Les banques de développement sont exclues de l’enquête African Business Banking, mais seraient rentables si elles étaient incluses. Le total des fonds propres, des réserves, des bénéfices non répartis et des intérêts minoritaires à la Banque africaine de développement s'est élevé à 9,9 milliards de dollars pour l'exercice jusqu'en décembre 2017, ce qui en ferait un fort n ° 2 dans le classement des 100 meilleures banques.
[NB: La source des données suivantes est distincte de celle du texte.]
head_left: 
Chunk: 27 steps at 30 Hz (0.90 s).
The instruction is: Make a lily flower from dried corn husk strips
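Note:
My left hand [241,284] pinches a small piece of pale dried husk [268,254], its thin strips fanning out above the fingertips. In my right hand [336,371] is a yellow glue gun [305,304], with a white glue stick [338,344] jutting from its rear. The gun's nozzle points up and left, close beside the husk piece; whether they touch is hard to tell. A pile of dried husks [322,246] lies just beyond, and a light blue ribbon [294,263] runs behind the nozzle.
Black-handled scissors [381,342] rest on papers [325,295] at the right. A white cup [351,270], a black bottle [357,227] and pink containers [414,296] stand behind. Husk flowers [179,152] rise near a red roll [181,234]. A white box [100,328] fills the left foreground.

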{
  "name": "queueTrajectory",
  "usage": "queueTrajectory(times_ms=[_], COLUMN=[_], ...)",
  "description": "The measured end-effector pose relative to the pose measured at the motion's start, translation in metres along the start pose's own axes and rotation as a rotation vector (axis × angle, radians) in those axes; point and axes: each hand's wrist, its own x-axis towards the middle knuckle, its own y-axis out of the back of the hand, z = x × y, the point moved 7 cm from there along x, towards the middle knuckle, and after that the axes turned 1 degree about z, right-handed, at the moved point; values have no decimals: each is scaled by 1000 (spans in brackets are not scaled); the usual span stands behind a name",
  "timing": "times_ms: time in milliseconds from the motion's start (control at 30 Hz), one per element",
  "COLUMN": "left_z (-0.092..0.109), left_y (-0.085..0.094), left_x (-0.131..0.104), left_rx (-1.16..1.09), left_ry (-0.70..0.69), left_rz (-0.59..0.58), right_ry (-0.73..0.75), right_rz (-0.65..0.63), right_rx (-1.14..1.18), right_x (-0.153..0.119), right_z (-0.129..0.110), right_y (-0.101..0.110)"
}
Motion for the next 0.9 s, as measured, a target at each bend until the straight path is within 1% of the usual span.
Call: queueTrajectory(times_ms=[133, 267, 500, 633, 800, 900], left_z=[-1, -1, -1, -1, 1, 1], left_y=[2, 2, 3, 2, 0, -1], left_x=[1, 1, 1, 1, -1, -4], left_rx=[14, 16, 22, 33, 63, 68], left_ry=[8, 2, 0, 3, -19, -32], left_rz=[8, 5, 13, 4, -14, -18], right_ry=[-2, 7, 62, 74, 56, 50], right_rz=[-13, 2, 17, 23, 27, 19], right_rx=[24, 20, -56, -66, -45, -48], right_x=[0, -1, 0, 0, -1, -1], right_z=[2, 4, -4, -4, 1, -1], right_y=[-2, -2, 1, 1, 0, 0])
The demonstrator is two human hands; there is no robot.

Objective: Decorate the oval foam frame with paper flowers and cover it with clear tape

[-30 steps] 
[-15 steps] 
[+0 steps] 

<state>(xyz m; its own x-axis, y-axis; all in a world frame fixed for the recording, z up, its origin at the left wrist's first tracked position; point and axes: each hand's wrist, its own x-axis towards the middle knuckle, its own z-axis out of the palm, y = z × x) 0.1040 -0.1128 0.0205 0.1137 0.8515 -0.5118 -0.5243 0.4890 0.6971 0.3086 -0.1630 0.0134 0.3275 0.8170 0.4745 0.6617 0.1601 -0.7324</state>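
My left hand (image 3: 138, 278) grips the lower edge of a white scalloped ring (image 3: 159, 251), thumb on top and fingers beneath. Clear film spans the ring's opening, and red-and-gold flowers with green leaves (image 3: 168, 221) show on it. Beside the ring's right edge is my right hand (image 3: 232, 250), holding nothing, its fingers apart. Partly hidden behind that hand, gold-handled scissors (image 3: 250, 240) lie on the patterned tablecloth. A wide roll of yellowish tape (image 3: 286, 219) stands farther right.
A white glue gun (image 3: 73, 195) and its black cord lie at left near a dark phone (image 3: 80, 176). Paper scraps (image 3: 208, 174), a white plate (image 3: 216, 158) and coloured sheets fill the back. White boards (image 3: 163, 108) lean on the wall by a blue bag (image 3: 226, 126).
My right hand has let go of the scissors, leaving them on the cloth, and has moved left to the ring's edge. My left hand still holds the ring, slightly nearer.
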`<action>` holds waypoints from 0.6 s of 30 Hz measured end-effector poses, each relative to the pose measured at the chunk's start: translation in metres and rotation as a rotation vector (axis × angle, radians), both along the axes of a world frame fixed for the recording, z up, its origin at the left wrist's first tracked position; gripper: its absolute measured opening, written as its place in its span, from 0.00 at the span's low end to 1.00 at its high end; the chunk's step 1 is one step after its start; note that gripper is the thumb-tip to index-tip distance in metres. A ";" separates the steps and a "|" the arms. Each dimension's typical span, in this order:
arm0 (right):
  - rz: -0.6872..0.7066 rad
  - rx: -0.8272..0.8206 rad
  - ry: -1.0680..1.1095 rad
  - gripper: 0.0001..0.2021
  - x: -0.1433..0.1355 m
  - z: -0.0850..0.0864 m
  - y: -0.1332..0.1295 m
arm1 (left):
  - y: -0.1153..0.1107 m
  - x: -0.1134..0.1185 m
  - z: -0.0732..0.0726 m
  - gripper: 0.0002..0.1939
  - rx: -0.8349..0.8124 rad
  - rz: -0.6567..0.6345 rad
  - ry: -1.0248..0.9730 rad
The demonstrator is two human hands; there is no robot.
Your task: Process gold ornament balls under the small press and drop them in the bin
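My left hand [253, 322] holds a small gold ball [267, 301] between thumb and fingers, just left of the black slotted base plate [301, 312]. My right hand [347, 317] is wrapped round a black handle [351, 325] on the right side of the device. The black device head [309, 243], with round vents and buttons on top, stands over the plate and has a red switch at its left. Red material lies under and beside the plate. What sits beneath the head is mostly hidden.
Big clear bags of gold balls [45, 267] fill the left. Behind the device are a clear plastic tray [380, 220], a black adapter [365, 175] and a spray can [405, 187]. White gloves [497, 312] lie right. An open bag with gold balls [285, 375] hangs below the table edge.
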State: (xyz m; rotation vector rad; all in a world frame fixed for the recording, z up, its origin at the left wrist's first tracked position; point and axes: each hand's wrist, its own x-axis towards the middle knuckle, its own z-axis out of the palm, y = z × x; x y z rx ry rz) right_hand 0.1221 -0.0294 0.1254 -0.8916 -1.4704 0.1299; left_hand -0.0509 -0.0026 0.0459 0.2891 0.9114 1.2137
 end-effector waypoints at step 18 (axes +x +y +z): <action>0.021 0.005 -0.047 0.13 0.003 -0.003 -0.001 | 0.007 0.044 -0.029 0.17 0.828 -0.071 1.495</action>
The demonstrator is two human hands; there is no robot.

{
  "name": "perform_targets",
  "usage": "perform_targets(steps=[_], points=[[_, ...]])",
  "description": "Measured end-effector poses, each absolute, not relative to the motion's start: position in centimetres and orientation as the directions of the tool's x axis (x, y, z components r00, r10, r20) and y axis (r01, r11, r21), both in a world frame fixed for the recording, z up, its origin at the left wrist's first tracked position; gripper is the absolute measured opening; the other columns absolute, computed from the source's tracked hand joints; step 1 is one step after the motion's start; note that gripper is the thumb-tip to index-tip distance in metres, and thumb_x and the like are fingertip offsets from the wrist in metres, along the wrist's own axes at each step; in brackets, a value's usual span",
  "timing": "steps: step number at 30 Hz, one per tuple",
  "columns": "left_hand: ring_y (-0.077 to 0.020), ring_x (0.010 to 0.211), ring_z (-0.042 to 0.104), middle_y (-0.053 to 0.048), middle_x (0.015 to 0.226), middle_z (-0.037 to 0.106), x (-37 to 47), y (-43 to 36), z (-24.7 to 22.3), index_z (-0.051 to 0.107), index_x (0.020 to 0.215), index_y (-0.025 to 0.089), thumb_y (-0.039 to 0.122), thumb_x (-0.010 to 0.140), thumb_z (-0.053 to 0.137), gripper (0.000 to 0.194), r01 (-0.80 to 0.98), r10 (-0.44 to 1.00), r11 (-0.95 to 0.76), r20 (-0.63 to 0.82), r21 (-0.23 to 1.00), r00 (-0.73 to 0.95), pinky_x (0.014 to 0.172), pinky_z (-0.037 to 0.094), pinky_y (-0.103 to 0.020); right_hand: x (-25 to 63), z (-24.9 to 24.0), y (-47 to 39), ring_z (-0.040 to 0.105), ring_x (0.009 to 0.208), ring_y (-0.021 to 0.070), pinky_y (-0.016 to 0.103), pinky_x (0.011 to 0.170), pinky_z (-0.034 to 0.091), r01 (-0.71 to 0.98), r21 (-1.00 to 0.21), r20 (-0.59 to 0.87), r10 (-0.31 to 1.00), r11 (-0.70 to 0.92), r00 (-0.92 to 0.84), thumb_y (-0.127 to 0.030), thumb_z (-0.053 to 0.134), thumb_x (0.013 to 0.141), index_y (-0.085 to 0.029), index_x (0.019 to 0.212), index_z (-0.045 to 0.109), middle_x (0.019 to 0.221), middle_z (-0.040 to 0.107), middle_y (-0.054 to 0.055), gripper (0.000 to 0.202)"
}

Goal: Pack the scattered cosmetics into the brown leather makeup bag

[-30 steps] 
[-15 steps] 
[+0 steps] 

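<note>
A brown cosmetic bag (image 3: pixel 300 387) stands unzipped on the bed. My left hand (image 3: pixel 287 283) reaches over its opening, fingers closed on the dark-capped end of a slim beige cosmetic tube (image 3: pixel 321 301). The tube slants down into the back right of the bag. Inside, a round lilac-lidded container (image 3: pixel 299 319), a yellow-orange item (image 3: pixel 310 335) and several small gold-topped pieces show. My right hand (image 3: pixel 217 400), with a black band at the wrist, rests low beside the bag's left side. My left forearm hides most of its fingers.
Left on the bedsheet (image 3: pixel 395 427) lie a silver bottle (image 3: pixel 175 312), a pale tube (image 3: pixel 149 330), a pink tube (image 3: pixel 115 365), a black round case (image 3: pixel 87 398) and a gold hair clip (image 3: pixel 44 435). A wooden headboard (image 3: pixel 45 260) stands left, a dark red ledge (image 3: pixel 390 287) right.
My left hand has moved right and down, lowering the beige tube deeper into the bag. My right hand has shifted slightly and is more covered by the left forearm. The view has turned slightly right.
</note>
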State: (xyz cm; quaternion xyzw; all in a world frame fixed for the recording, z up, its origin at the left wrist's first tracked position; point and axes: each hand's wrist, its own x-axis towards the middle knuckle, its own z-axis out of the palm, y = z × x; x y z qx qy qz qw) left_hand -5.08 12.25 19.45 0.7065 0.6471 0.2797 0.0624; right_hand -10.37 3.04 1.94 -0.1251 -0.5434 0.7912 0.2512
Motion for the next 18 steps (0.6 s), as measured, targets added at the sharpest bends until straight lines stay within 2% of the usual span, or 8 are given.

Elle a réalisé un bénéfice de 251,4 millions de dollars et un actif total de 46,4 milliards de dollars.
Afreximbank (Banque africaine d'exportation et d'importation) basée au Caire a enregistré un bénéfice net énorme de 275,9 millions de dollars en décembre 2018. Son capital total s'élevait à 2,3 milliards de dollars, suffisamment pour se classer au 13e rang du sondage et ses actifs à 13,4 milliards de dollars. La Banque TDB basée à Nairobi (anciennement Banque de développement et de développement et ancienne banque de la ZEP) a réalisé des bénéfices de 129,3 millions de dollars sur un capital de 1,1 milliard de dollars et un actif total de 5,6 milliards de dollars.
La Banque de développement de l'Afrique de l'Est, basée à Kampala, a réalisé des bénéfices de 10,2 millions de dollars pour l'exercice jusqu'en décembre 2017, avec un capital total de 251,1 millions de dollars et des actifs de 390,4 millions de dollars. Les chiffres ne sont pas fournis pour d'autres banques de développement telles que Development Bank of South Africa.